Unruh hosts panel on President Donald Trump’s environmental policies


“We could not have picked a more appropriate day,” co-moderator Bob Shrum said about President Donald Trump’s Tuesday executive order that rolled back many of the Obama administration’s’ environmental policies.

The Jesse M. Unruh Institute of Politics and the Environmental Student Assembly co-hosted “CA vs USA: How CA is Mobilizing to Protect its Climate Agenda.”

The Tuesday night panel about California’s climate change agenda in a Trump era included Sarah Feakins, an associate professor of earth science and previous post-doctoral fellow at the National Oceanic and Atmospheric Administration; Steve Lamy, vice dean for academic programs at Dornsife College and a professor of international relations; Margita Thompson, vice president of communications at the California Resources Corporation; and Dave Quast, senior vice president of Strategic Communications at FTI Consulting and an adjunct professor at the Annenberg School for Communication and Journalism.

Caden Cerveris, a sophomore studying public policy and director of sustainability leadership for the Environmental Student Assembly, served as the co-moderator of the panel. Cerveris said was pleased with the discussion that occurred.

“It focused more heavily on Trump’s impact on the climate,” Cerveris said. “I thought that it would be energy policy focused, but it took a much more social leaning of how Trump will impact how other countries react and the social ramifications.”

One such example of social impact of climate policy came from Thompson, who discussed the implications of California’s policies on the state economics.

“We have California legislatures who are making an effort to increase the cost of energy because they want to make it so we are doing as much as can be done,” Thompson said. “We’ve set up this goal, and we’ve got an unelected body, the Air Resources Board, and they can’t say what policies are working or how much they cost or what the economic impact of those policies is or the job loss. That’s a problem.”

Oliver Kashyap, a sophomore studying biochemistry, thought that economic decisions need to be made in conjunction with environmental and health considerations.

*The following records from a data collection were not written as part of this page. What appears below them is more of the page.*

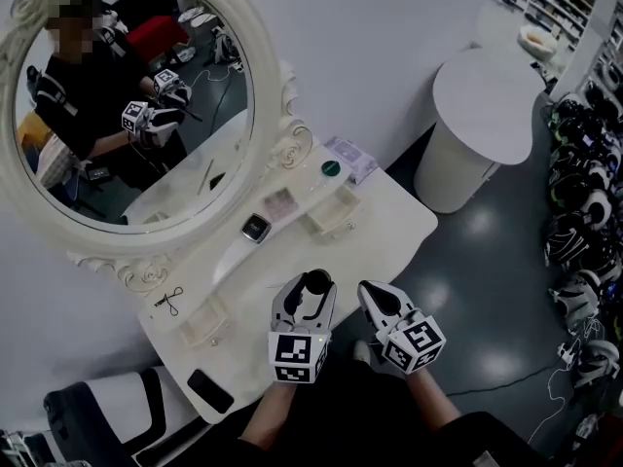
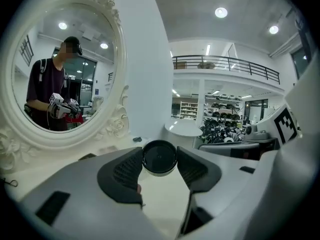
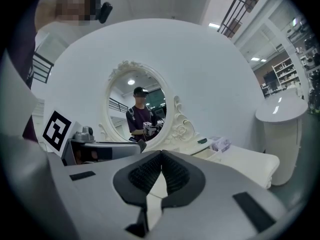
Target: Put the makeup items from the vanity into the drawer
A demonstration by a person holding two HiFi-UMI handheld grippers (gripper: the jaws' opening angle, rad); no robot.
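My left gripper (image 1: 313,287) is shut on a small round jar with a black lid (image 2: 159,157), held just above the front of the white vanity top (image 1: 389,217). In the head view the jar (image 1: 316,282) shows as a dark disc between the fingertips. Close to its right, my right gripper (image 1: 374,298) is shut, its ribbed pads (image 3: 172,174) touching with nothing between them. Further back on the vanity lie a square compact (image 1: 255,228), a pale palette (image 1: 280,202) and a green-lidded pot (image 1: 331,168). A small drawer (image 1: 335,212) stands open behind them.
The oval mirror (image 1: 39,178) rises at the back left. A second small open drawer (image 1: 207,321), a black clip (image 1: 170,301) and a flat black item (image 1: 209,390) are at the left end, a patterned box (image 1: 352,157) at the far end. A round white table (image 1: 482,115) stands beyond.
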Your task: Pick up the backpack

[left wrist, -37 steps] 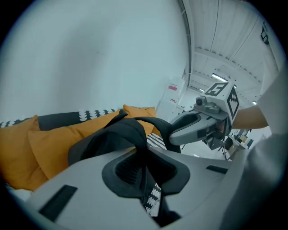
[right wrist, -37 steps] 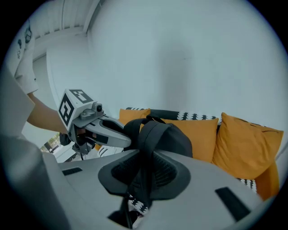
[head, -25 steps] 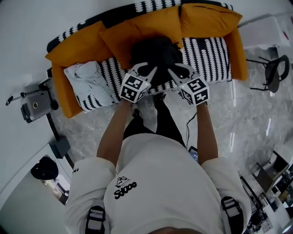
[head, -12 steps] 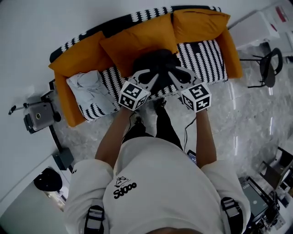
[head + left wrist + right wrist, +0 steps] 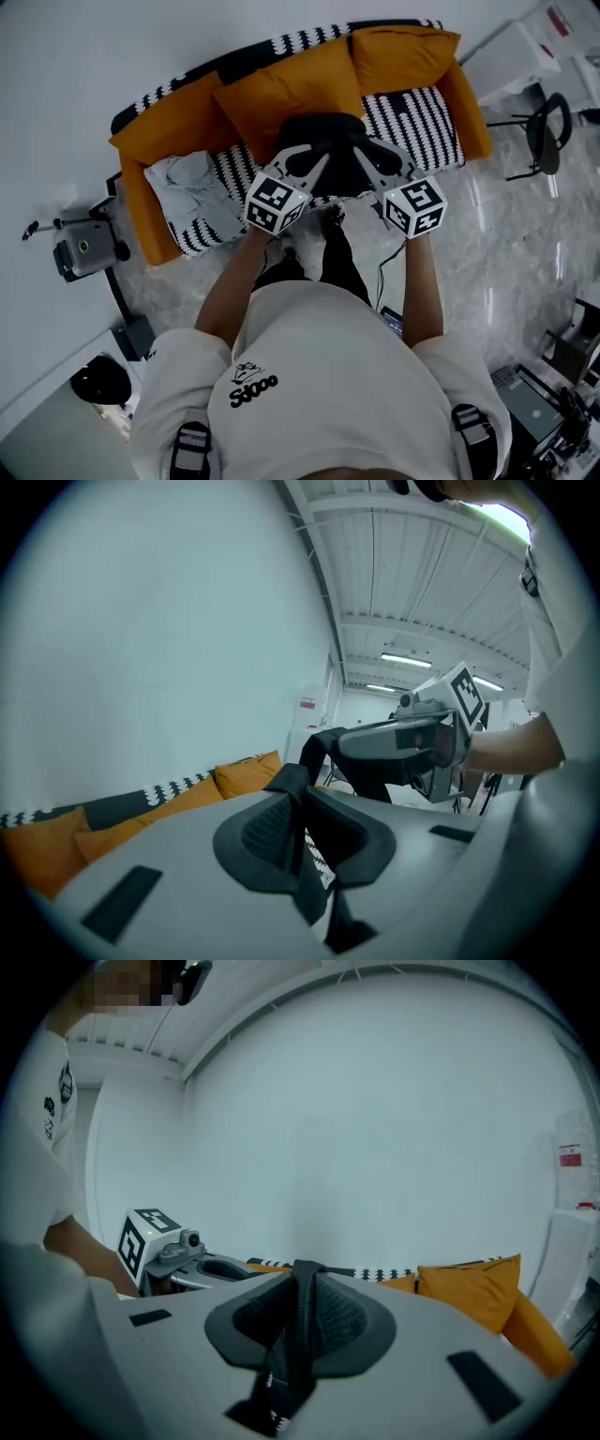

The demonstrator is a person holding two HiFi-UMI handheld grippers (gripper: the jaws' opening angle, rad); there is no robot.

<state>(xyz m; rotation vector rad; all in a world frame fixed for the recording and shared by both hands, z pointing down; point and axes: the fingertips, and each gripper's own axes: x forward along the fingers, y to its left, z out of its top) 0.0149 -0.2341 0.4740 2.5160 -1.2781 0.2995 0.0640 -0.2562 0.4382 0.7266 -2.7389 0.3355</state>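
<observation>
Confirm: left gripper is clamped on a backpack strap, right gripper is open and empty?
No. The right gripper is not empty: it too is shut on a black backpack strap, as the right gripper view shows. The left gripper is clamped as stated.

The backpack (image 5: 323,131) shows only in part in the head view: the left gripper (image 5: 307,157) and the right gripper (image 5: 370,155) cover its near side. Neither gripper view shows the bag's body. In the left gripper view, a black strap (image 5: 298,789) is clamped between the pads, and its lower end drops out of sight behind the jaw body. A second strap (image 5: 300,1312) does likewise in the right gripper view. The person's arms hide part of the front edge of the sofa (image 5: 422,112). Small objects (image 5: 553,412) at the head view's lower right are too small to identify.
</observation>
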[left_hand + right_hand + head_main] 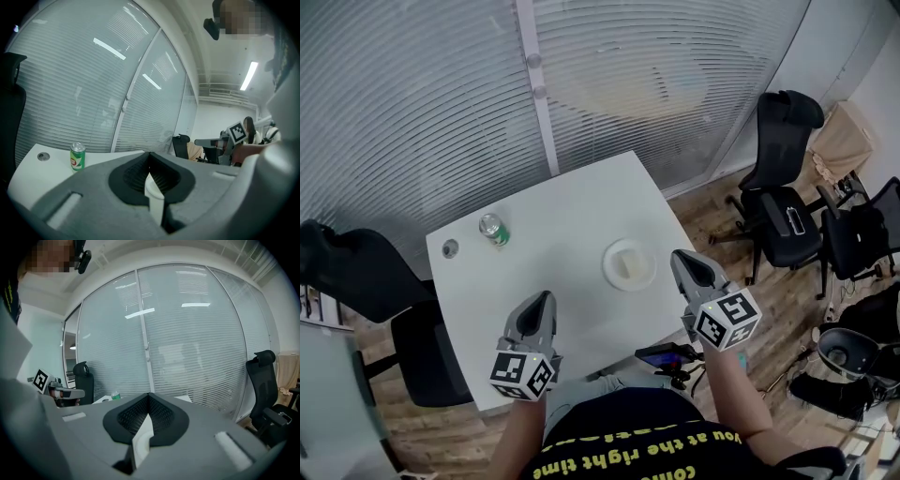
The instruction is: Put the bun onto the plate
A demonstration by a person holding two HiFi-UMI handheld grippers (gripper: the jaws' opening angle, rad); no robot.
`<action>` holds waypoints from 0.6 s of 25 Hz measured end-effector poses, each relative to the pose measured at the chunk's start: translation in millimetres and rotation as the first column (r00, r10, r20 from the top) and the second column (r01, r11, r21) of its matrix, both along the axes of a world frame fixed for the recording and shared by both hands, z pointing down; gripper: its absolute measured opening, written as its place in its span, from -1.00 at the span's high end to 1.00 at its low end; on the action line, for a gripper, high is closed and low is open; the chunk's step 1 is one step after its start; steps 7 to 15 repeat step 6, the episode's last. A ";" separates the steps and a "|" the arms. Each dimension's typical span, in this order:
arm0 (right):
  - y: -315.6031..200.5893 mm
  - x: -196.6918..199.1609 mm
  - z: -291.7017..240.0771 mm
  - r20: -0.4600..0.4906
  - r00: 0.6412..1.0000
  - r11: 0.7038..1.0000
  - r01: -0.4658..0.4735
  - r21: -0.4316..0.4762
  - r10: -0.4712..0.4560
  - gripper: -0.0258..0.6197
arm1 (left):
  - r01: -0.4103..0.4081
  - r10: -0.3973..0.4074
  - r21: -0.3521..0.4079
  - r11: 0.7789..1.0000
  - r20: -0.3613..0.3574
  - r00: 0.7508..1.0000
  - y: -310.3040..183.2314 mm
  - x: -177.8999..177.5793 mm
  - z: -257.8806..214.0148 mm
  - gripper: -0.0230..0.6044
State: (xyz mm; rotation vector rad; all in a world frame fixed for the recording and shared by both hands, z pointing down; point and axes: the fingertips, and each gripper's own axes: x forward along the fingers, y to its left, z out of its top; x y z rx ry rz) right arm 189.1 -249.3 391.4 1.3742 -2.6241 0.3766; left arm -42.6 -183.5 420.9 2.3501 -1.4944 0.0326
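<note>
Left hand-held gripper [544, 302] and right hand-held gripper [682, 261] both clenched, empty, over white tabletop [572, 216]; plate [630, 263] beside the right.

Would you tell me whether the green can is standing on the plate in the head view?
No, the green can stands on the bare table toward its left side, well apart from the plate.
</note>
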 end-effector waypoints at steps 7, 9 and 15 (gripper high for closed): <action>4.0 -0.1 1.6 -0.001 1.000 1.000 -0.002 0.002 0.002 0.90 | 0.001 -0.001 -0.003 1.000 0.001 1.000 1.7 -1.3 1.0 0.93; 4.0 -0.1 1.6 -0.001 1.000 1.000 -0.002 0.002 0.002 0.90 | 0.001 -0.001 -0.003 1.000 0.001 1.000 1.7 -1.3 1.0 0.93; 4.0 -0.1 1.6 -0.001 1.000 1.000 -0.002 0.002 0.002 0.90 | 0.001 -0.001 -0.003 1.000 0.001 1.000 1.7 -1.3 1.0 0.93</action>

“I think that quality of life is really relevant when we’re looking at these economic decisions,” Kashyap said. “A lot of the lower-paying coal jobs that people talk about as being good jobs are well-paying, but they have a really low quality of life.”

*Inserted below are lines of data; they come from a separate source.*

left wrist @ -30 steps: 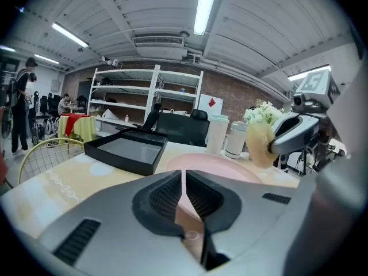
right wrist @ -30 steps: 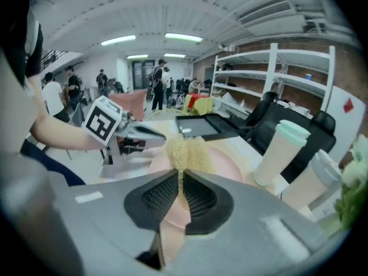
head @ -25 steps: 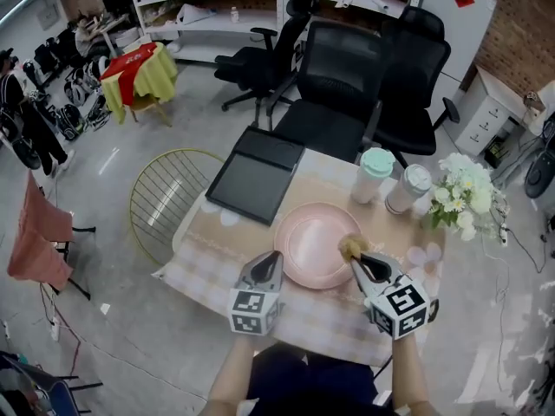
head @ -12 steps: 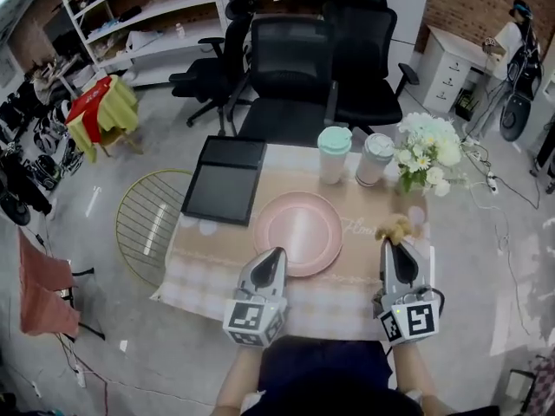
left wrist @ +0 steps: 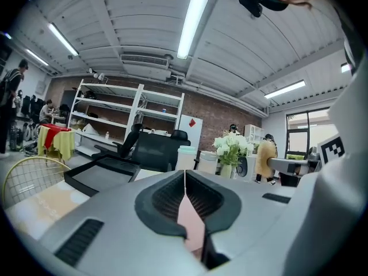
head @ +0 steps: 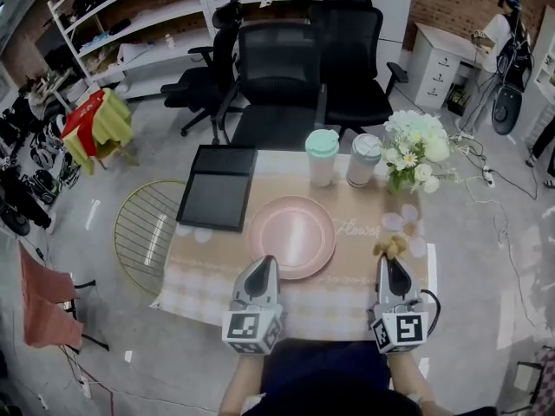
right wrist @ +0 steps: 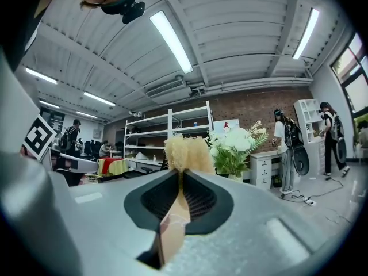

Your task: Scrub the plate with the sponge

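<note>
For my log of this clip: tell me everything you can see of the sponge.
The sponge is a yellowish-tan tuft, fuzzy and fibrous in look. It is pinched between the fingers of the right gripper and sticks out past their tips. In the head view it is right of the pink plate and apart from it; whether it touches the tablecloth is unclear.

The head view looks steeply down from above the tabletop's (head: 199,271) near edge, taking in the left gripper (head: 264,265), the right gripper (head: 388,263) and the floor around. Each gripper view sits low and close behind its own jaws, facing the far side almost level. All three share the flowers (head: 414,156) (left wrist: 233,148) (right wrist: 237,145) and shelves (head: 130,20) (left wrist: 123,117) (right wrist: 167,140). The left gripper view also catches the sponge (left wrist: 266,158) at its right.
</note>
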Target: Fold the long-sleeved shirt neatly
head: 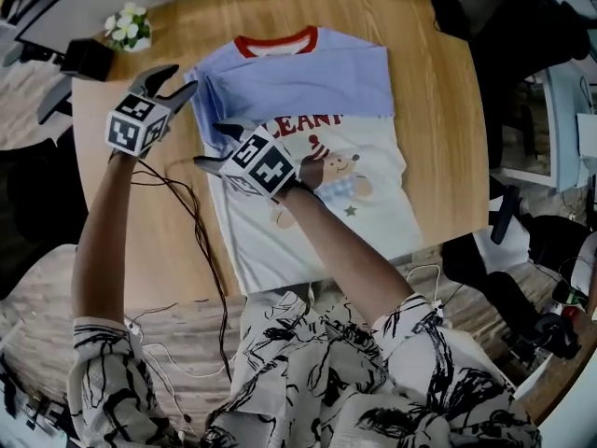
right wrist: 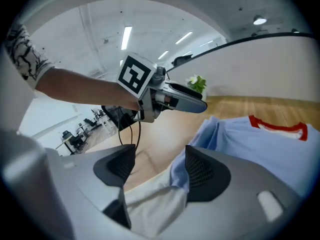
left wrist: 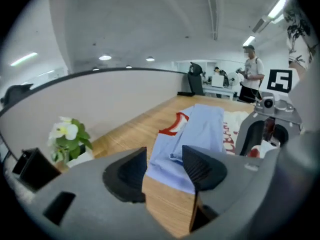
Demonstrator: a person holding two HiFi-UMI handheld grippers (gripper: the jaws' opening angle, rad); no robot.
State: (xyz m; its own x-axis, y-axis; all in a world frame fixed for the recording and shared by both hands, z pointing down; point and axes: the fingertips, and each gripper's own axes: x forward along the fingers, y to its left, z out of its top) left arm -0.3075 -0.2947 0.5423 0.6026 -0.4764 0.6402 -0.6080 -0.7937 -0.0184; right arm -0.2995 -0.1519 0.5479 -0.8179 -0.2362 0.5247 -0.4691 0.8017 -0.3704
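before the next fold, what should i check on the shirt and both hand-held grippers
1. Left hand-held gripper open, nothing gripped: ok
2. Right hand-held gripper open, shirt below, not pinched: ok
3. Sleeves folded across the chest: ok
4. Sleeve fold nearest both hand-held grippers smooth: not ok, looks rumpled
5. Cable clear of shirt's edge: cannot tell
6. Flower pot clear of shirt: ok

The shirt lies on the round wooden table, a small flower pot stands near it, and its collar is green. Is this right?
Not quite. The head view shows that the collar is red, not green. The rest is right: the shirt lies on the round wooden table, and a small flower pot stands near it.
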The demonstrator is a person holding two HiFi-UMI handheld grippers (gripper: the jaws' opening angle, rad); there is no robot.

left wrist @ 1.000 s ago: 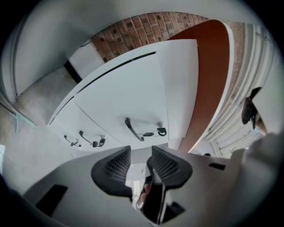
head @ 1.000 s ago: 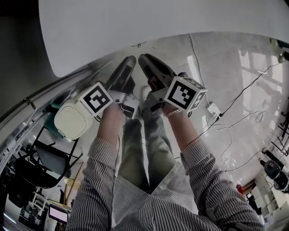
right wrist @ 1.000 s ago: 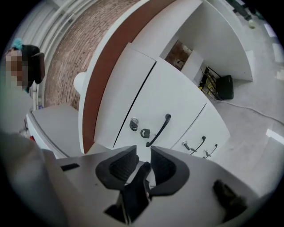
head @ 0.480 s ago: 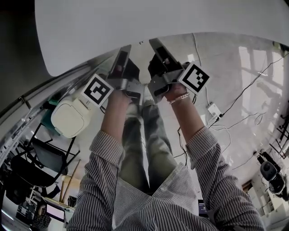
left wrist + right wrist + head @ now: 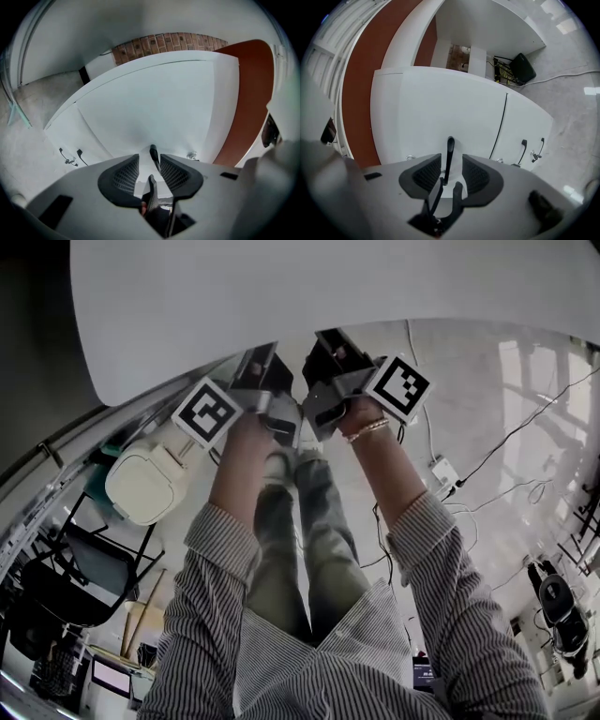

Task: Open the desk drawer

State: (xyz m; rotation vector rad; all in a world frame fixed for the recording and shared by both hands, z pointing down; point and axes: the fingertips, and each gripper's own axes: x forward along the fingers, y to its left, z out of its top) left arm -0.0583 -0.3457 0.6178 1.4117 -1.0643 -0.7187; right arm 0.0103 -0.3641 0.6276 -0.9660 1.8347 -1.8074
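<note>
My right gripper has just been opening its jaws. They stand apart, with the thin black bar handle between them, pads clear of it. My left gripper is likewise spread around a slim black handle. The flat white drawer front fills mid-frame in both gripper views.

No words, numbers or brand names can be read anywhere. The only signs are square black-and-white markers, one on the left cube and one on the right cube. Both show block patterns without letters or digits.
</note>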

Feakins ended the panel by discussing environmental steps that can be taken, regardless of the administration.

“I think reducing our meat consumption is a big thing that we can do,” Feakins said. “We can do these things ourselves, but it that enough? I do what I can, I try to think about what I can do, I spend my time researching the climate system and educating people about the basics about the climate system and what we know so that would maybe inform policy.”

Nathalia Ramos, a senior majoring in political science, left the panel thinking about what steps to take next.

“I always leave these things with more questions than answers, and I think that we’re going in the right direction,” Ramos said. “There needs to be a way to take this really complex issue and market it and sell it to the broader public.”